A direct inheritance, poorly structured trust, or outdated beneficiary designation may interfere with access to important government programs like Medicaid or Supplemental Security Income (SSI). Working with a special needs planning lawyer can help families in Las Vegas and across the country create a plan tailored to the beneficiary’s long-term care, financial, and quality-of-life needs.

Why Standard Estate Plans Can Create Problems

For individuals with disabilities, eligibility for certain public benefits often depends on strict income and asset limits. Even a modest inheritance can affect those benefits.

This is where many families run into trouble. A well-intentioned gift through a will, retirement account, or life insurance policy may accidentally place assets directly in the beneficiary’s name. Once that happens, the individual could lose access to benefits that help cover housing, medical care, or daily support services.

For high-net-worth families, these mistakes may be especially costly because larger estates can create additional tax, asset protection, and long-term administration concerns.

Estate planning for a loved one with special needs requires more than simply dividing assets among family members. It requires careful coordination between trusts, beneficiary designations, tax planning strategies, and future care considerations.

What Does a Special Needs Trust Actually Do?

A Special Needs Trust (SNT) is designed to hold and manage assets for a person with disabilities without disqualifying them from means-tested government benefits.

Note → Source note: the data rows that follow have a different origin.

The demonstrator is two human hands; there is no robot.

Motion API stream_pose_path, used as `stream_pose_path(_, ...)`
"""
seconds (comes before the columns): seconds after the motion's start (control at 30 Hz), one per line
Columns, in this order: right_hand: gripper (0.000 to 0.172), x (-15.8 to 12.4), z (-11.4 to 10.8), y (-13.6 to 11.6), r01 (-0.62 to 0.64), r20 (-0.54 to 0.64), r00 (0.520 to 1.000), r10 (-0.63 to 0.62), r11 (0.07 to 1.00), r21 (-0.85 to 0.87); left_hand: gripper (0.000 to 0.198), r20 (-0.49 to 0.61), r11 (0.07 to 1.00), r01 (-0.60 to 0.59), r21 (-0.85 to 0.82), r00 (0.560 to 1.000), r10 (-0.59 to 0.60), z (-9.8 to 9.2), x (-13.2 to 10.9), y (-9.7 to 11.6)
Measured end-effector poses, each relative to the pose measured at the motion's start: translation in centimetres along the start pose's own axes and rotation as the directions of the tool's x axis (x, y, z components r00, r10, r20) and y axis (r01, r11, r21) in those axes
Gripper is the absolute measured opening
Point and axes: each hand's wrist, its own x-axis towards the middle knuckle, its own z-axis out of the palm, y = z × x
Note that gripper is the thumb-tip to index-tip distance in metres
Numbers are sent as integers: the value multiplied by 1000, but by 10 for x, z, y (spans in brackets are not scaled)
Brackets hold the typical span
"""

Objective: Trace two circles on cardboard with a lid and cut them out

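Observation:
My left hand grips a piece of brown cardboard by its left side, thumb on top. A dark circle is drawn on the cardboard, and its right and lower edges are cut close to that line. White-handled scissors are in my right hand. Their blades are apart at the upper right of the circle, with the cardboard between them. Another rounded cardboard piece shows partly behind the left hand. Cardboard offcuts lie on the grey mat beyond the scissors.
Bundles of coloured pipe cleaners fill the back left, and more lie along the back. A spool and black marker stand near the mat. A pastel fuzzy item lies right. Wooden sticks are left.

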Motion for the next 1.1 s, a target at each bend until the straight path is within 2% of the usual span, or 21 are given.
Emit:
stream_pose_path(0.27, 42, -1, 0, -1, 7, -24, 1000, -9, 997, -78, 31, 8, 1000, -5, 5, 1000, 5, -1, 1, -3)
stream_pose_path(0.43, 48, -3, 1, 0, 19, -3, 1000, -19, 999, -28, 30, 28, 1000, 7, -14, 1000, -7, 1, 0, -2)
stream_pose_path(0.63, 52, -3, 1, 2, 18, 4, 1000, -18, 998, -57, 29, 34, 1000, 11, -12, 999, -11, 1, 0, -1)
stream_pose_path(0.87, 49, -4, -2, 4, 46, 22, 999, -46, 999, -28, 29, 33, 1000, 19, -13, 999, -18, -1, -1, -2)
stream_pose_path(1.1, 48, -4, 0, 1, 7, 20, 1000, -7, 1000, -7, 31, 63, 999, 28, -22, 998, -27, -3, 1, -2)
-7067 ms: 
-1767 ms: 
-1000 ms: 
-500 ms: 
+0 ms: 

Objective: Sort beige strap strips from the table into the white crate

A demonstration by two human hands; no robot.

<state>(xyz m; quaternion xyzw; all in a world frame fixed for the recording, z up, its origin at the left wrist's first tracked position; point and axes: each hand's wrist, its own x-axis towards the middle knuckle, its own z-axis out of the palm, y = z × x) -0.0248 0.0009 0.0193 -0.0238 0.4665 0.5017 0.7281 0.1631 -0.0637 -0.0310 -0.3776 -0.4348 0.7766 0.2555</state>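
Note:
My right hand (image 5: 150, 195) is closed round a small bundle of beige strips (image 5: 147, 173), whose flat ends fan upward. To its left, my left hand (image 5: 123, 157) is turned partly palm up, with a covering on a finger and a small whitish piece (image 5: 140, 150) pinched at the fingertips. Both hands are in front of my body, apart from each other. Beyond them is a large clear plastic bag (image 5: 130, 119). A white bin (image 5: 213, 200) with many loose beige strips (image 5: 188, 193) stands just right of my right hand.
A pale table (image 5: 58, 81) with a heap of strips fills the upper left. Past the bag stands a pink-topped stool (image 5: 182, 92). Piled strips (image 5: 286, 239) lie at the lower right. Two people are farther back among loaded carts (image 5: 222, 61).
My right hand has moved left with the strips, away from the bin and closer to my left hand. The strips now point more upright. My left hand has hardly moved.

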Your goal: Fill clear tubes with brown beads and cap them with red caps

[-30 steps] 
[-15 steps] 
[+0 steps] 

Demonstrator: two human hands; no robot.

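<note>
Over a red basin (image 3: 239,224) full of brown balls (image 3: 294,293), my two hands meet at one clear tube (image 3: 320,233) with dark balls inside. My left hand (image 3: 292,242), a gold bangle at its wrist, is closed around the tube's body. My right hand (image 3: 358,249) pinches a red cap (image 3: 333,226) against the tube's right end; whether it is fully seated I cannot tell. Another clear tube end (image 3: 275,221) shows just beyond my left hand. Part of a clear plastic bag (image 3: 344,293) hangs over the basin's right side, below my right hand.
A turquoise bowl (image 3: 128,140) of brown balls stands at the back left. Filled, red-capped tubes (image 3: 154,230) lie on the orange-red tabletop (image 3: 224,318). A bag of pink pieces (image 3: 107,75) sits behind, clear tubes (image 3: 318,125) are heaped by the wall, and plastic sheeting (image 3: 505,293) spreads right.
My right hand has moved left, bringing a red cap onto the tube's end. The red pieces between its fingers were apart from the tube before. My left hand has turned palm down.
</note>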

Instead of giving assets directly to the beneficiary, the trust owns and controls the funds. A trustee manages distributions according to the trust’s terms.

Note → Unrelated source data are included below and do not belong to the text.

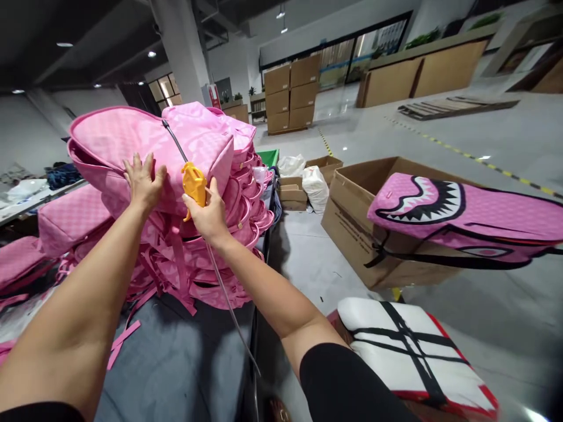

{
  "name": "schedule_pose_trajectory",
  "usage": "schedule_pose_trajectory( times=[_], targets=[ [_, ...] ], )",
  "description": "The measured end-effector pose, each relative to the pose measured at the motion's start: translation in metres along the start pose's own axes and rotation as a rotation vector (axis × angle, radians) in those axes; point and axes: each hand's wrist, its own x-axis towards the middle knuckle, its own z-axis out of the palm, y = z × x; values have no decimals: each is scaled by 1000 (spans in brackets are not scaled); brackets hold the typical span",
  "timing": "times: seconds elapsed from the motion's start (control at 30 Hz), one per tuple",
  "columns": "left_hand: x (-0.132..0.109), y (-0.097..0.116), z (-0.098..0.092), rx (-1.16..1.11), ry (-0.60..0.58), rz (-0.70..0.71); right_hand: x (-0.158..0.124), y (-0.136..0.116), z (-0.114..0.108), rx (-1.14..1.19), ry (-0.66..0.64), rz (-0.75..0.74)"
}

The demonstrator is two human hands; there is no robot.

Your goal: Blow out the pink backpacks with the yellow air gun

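Note:
My left hand (146,183) lies with spread fingers on the top pink backpack (121,138), just below its open zipper edge. In my right hand (212,214) is a yellow air blow gun (194,183), with my fingers wrapped round its handle. Its long thin nozzle points up and left across the bag, the dark tip against the pink fabric. From the handle a thin grey hose (226,287) hangs past the table's edge. Under the top bag, more pink backpacks (220,264) are stacked, with loose straps dangling. How the fingers sit on the trigger is hidden.
The stack stands on a dark-covered table (176,357). To the right are a large open carton (352,234) with a pink shark-mouth bag (475,217) across it and a white padded stool (409,346). White sacks (314,189) and stacked cartons (292,94) stand farther back.

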Motion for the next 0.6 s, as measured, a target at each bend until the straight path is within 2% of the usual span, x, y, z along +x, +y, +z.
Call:
schedule_pose_trajectory(
  times=[0.1, 0.17, 0.23, 0.33, 0.4, 0.43, 0.47, 0.5, 0.57, 0.6],
  targets=[
    [-28, -9, 1, 9, 22, 39, -20, 11, -8, -7, 23, 85],
    [-48, -17, 0, 21, 41, 56, -34, 15, -15, -28, 19, 81],
    [-60, -22, 1, 19, 41, 67, -44, 13, -22, -45, 15, 20],
    [-66, -16, 0, 47, 32, 78, -57, 2, -32, -37, 38, -134],
    [-75, -10, -5, 84, 36, 81, -75, -5, -36, 34, -14, -165],
    [-86, -10, -10, 90, 20, 89, -89, -5, -36, 102, -87, -124],
    [-102, -13, -15, 85, 29, 81, -107, -3, -36, 189, -202, -21],
    [-125, -19, -20, 78, 39, 52, -130, 3, -35, 278, -342, 149],
    [-190, -43, -32, 59, 13, -41, -185, 23, -32, 378, -663, 528],
    [-230, -60, -38, 43, -13, -104, -214, 37, -30, 367, -755, 690]
  ],
)
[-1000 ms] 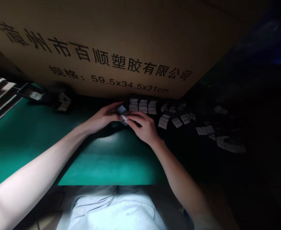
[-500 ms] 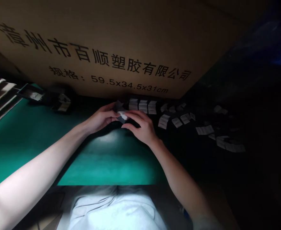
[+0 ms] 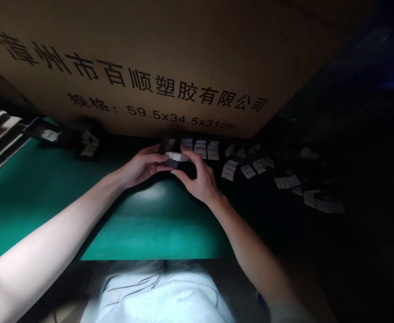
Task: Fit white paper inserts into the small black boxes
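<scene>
My left hand [image 3: 140, 168] is closed around the left side of a small dark box [image 3: 172, 164], held over the green mat. The lid of the box looks raised at the back. A folded white piece [image 3: 177, 156] sits at the top of the box, under my left thumb. My right hand [image 3: 201, 178] grips the right end, thumb low at the front and fingertips up by the white piece. What lies beneath that piece is hidden.
A large printed cardboard carton [image 3: 143, 67] stands behind the green mat [image 3: 123, 224]. Several folded white pieces [image 3: 213, 150] lie in dim rows to the right. Two dark open boxes, one of them an open box [image 3: 86, 147], stand at the left.
The dark box has turned from tilted to nearly level. The white piece now lies flatter across its top. My right fingers have shifted slightly right and up, and the thumb has come to the box's front.
</scene>
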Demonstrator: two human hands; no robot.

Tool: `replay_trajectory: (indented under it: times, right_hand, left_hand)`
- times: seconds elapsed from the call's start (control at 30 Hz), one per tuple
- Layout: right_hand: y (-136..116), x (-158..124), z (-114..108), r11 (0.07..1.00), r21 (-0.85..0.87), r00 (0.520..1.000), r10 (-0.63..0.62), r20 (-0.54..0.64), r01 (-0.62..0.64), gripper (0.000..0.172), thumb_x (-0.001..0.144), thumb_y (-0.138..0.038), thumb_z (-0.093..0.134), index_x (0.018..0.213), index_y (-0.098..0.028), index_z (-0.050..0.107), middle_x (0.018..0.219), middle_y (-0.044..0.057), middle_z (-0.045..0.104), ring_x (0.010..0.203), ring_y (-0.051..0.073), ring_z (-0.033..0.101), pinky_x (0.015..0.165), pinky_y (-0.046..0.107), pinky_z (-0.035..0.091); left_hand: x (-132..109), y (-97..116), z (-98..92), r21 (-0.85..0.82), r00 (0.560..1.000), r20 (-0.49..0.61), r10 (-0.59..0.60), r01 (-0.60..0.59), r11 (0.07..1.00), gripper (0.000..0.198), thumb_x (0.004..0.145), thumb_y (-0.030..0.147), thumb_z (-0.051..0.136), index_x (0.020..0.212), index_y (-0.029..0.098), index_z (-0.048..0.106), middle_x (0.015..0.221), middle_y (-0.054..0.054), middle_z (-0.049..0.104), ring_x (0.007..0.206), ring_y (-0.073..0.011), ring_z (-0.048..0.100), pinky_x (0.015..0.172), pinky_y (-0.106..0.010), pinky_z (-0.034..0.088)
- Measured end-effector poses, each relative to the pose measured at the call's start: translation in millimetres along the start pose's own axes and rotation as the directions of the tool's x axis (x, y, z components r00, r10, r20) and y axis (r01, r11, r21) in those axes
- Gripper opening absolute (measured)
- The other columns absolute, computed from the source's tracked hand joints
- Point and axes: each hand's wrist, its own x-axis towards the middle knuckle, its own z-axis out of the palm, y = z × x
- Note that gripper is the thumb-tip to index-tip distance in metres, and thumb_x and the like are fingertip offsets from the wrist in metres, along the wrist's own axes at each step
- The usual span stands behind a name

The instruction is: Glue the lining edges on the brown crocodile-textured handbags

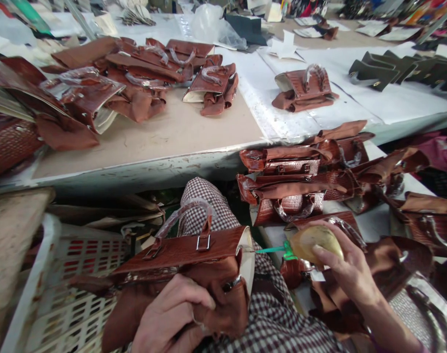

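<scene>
A reddish-brown crocodile-pattern handbag (149, 257) lies across my lap, its handle wrapped in clear plastic and its brown lining pulled out. My left hand (175, 314) grips the bunched lining (223, 299) at the near side. In my right hand (350, 264) is a yellowish squeeze bottle (311, 242) with a green nozzle (273, 249). The nozzle's thin tip points left and reaches the pale inner edge of the bag's end flap (248, 250); whether it touches cannot be made out.
Several similar brown bags (297, 191) are stacked close on my right. Across the worktable (186, 142) lie more brown bags, with dark green pieces (378, 71) at far right. A white plastic basket (76, 284) stands at my left, beside a worn board (13, 245).
</scene>
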Motion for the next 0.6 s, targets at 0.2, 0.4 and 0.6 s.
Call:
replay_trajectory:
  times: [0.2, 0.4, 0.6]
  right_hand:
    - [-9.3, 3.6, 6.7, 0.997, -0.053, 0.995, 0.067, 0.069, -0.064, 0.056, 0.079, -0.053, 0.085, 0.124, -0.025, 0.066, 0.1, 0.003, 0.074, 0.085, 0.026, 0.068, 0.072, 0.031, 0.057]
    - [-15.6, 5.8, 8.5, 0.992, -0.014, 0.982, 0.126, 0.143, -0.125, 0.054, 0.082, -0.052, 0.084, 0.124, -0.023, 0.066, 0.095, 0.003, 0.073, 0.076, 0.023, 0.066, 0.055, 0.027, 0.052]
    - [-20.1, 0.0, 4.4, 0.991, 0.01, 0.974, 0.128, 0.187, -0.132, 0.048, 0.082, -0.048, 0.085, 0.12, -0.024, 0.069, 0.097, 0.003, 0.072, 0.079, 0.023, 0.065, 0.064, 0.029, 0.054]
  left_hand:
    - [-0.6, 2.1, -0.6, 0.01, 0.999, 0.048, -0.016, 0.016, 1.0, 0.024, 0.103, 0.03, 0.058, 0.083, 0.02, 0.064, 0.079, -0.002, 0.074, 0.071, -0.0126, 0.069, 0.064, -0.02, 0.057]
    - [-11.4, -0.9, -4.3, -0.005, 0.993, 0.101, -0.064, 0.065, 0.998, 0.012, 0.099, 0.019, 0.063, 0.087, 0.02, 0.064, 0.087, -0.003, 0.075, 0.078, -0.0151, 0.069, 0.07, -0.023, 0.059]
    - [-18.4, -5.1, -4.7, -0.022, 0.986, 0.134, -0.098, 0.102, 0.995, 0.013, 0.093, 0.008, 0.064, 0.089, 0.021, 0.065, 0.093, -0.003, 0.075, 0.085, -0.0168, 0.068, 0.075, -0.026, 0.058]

Depending on how the trust is drafted, trust assets may help pay for:

  • Transportation
  • Education and enrichment activities
  • Medical equipment
  • Hearing aids or glasses
  • Technology and communication devices
  • Vacations and recreational activities
  • Social programs and community involvement

Government programs may cover certain basic necessities and medical support, but many families use special needs trusts to provide additional resources that improve the quality of life.

A special needs planning lawyer can also help families understand the difference between first- and third-party special needs trusts and determine which structure best fits their circumstances.

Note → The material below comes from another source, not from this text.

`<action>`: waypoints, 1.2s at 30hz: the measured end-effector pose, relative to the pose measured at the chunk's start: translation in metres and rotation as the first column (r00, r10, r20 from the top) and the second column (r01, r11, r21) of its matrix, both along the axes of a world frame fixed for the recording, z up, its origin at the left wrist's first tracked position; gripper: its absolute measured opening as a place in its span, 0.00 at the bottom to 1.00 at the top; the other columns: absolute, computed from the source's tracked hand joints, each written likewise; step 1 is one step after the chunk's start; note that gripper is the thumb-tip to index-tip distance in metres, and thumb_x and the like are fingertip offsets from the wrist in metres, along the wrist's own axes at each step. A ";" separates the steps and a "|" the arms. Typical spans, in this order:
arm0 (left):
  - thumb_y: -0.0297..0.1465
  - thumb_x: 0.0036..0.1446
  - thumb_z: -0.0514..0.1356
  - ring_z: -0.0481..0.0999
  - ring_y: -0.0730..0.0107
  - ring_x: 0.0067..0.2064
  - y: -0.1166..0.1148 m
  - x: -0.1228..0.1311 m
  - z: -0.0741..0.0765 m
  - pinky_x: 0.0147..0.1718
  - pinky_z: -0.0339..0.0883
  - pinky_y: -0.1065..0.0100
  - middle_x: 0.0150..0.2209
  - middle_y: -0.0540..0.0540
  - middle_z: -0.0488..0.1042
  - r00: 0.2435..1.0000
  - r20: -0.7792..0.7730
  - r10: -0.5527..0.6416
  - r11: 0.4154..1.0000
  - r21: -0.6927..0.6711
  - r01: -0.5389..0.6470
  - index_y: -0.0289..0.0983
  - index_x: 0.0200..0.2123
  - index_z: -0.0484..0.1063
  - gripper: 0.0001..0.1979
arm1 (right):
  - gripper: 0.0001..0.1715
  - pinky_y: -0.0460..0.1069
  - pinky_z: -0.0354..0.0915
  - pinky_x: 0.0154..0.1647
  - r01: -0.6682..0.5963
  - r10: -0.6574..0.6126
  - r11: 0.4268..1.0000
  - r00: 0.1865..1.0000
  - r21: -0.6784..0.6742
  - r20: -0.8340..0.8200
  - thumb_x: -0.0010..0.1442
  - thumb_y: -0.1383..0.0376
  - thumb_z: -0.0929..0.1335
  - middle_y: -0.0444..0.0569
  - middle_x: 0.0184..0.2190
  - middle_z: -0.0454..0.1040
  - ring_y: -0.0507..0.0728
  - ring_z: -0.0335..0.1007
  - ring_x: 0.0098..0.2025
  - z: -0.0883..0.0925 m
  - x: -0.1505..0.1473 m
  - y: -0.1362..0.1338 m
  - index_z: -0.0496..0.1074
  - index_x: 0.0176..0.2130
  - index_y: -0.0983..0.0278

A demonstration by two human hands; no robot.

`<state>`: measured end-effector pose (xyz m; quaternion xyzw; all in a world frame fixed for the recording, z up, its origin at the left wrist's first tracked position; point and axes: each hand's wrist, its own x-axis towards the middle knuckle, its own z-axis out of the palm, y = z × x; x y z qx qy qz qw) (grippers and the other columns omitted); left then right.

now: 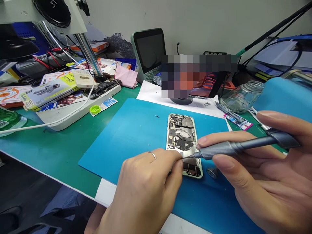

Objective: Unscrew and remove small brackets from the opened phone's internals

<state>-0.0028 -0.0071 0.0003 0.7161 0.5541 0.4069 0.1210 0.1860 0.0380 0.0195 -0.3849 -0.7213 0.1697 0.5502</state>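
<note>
An opened smartphone [181, 133] lies on a blue mat, its back off and its circuit board and inner parts showing. My right hand [263, 175] holds a grey precision screwdriver [219, 150] by thumb and fingers, nearly level over the phone's lower part. At the screwdriver's thin tip, the thumb and forefinger of my left hand [148, 182] are pinched together. Whether a tiny part is also between those fingertips is hidden. A small round metal piece [212, 173] is on the mat beside the phone, below the screwdriver.
The blue mat [117, 136] covers part of a green bench [63, 156]. Boxes [52, 89] and a microscope stand [90, 58] are at left. Behind are a smart display [149, 48] and a partly pixelated screen. A glass jar [243, 94] and packaged tool [237, 122] lie right.
</note>
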 end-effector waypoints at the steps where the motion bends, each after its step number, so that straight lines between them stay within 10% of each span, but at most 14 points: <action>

Why Leaving Everything to Siblings Can Backfire

Some families try to avoid complexity by leaving a disabled child’s inheritance to siblings or other relatives with the expectation they will “do the right thing.”

While understandable, this approach can create significant risks.

The sibling has no legal obligation to use those assets for the disabled family member’s care. Even in close families, life circumstances can change unexpectedly. Divorce, lawsuits, creditor claims, financial hardship, or family conflict may place those inherited assets at risk.

This strategy may also create tax and administrative complications later.

A customized trust structure generally provides more control, accountability, and long-term protection than relying on informal family arrangements.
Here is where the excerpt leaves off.